Кит хотелось поделиться своей тайной с сестрой Мадлен, но если та потом кому-нибудь об этом расскажет, тогда всему конец.
Кит промолчала, и сестра Мадлен повторила:
— А раз письма не было, значит, Элен не могла лишить себя жизни. Поверь мне, Кит, и отныне спи спокойно.
— Да, сестра Мадлен, — ответила Кит с болью в сердце. Она знала, что эта боль останется с ней навсегда.
В тот вечер к ним пришел сержант и долго разговаривал с Ритой на кухне. Когда вошла Кит, беседа уже закончилась.
— Есть какие-нибудь новости? — спросила она.
— Нет. Ничего, — ответила Рита.
— Я только спрашивал Риту, всё ли вы осмотрели…

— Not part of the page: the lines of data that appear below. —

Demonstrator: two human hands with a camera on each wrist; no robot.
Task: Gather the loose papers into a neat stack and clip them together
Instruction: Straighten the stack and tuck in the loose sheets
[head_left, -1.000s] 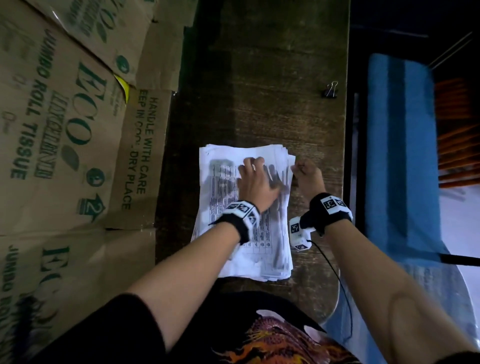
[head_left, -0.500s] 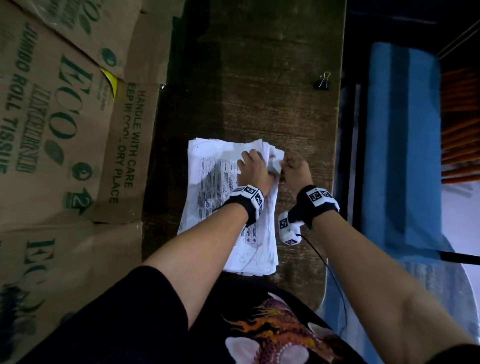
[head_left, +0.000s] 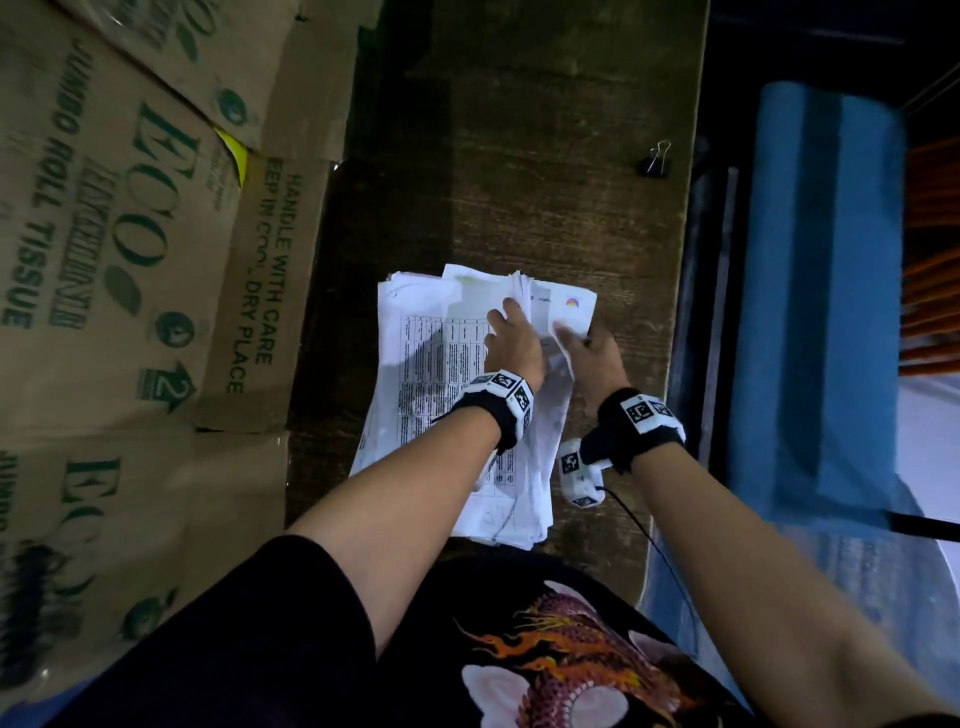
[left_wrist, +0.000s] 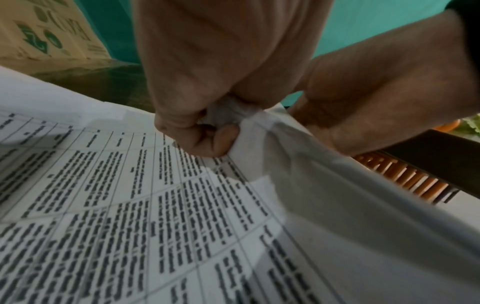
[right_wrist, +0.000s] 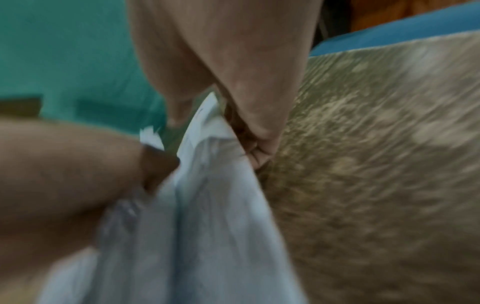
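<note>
Frame centre: the left hand (head_left: 514, 348) and right hand (head_left: 597, 348) now pinch the papers (head_left: 431, 364), lifting their right edge off the table (head_left: 545, 156); earlier both pressed flat. Squaring apparently underway; the clip (head_left: 655, 162) waits, upper right.

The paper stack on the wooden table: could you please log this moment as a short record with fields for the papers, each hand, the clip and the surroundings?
papers: white printed sheets piled unevenly on the wooden table, edges not squared
left hand: left hand on the pile, pinching lifted sheets
right hand: right hand gripping the same sheets at the pile's right edge
clip: black binder clip lying apart near the table's far right edge, untouched
surroundings: cardboard boxes on the left
</note>
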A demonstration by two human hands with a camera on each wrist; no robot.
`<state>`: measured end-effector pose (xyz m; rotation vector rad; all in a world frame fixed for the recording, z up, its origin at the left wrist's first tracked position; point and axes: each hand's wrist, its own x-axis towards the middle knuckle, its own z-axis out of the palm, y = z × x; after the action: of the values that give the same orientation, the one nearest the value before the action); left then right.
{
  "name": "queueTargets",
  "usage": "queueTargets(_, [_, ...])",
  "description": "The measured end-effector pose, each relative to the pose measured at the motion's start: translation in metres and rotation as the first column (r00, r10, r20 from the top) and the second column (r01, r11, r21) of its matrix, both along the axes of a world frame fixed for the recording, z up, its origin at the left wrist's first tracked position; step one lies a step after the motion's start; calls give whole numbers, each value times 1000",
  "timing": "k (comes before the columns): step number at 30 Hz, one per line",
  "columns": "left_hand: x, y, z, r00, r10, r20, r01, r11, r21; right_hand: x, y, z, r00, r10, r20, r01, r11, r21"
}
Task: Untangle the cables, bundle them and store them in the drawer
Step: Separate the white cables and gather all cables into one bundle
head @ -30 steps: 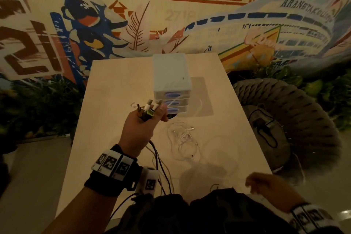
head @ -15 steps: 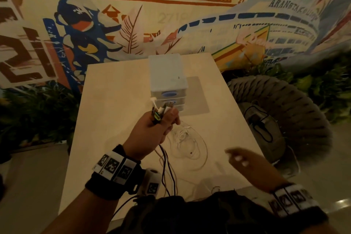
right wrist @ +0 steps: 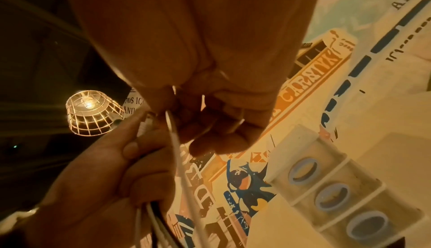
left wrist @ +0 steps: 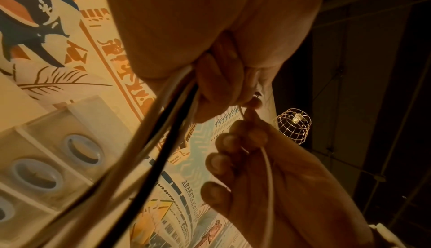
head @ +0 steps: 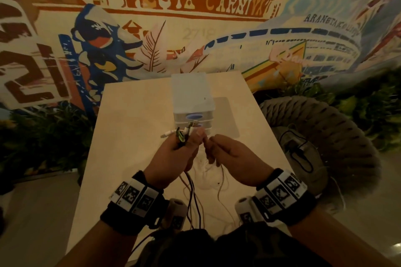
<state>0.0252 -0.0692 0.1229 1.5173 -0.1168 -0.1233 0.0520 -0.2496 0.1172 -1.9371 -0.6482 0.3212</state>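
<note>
Above the table (head: 134,128), my left hand (head: 186,143) grips a bundle of cable ends (head: 184,132) whose plugs stick out towards the drawer unit. Black and white cables (left wrist: 163,122) hang from the fist (left wrist: 219,86) to the tabletop. My right hand (head: 209,147) is close beside it and pinches one thin white cable (right wrist: 179,150) just below the left fingers. That strand (left wrist: 268,169) runs down across the right palm (left wrist: 256,169). A loose white cable loop (head: 208,180) lies on the table under both hands. The white three-drawer unit (head: 193,97) stands just beyond, drawers closed.
A round woven chair (head: 325,136) holding a dark bag stands right of the table. Plants (head: 43,136) line the floor on both sides under the mural wall. A wire-cage lamp (right wrist: 91,111) hangs overhead.
My right hand has risen from the lower right to the left hand and taken hold of a thin white cable. The left hand keeps its bundle in about the same place.
</note>
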Motion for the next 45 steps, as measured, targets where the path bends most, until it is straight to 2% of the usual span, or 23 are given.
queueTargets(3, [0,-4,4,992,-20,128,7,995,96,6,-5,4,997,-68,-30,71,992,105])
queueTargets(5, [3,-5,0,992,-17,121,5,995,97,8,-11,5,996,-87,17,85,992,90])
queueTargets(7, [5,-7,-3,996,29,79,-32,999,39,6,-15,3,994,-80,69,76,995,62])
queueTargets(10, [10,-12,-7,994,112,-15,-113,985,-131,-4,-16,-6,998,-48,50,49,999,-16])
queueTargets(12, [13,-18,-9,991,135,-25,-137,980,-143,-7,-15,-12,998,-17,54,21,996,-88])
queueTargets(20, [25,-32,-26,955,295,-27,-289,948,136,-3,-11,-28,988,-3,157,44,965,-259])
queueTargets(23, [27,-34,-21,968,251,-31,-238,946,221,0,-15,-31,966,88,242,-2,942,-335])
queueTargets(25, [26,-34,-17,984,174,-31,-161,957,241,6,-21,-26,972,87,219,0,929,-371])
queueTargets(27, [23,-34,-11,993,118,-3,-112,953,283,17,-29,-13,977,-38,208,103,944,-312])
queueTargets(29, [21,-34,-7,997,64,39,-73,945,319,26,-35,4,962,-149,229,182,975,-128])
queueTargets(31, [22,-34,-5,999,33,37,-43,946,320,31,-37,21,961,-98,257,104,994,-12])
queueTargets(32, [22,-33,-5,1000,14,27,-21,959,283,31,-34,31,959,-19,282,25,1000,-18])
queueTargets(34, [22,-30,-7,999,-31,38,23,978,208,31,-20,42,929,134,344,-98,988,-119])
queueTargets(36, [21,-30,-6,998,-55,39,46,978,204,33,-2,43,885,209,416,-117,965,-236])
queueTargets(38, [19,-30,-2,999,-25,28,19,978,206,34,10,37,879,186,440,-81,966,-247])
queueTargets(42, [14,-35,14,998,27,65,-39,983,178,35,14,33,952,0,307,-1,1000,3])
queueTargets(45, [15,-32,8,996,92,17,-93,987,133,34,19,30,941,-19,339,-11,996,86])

— Можете не сомневаться, если у хозяйки имелись свои планы, какими бы они ни были… это стало бы громадным облегчением для всей семьи, и никому и в голову бы не пришло от вас что-то скрывать, — устало огрызнулась Рита.
Кит побледнела так, что чуть не потеряла сознание.
Тон сержанта смягчился.
— Рита, я в этом не сомневаюсь. У каждого своя работа. Ты выносишь помои, а я задаю трудные вопросы тем, кому и без того несладко. — Он встал и, не сказав больше ни слова, вышел.
— «Выносишь помои…» — злобно передразнила его Рита. — Как будто мы не перевернули весь дом вверх дном, разыскивая письмо хозяйки.
— А если бы его нашли?
— Тогда они перестали бы выспрашивать у всех на автобусной остановке и вокзале, не видели ли они женщину в платке. И бедный хозяин успокоился бы, а не бродил всюду как привидение.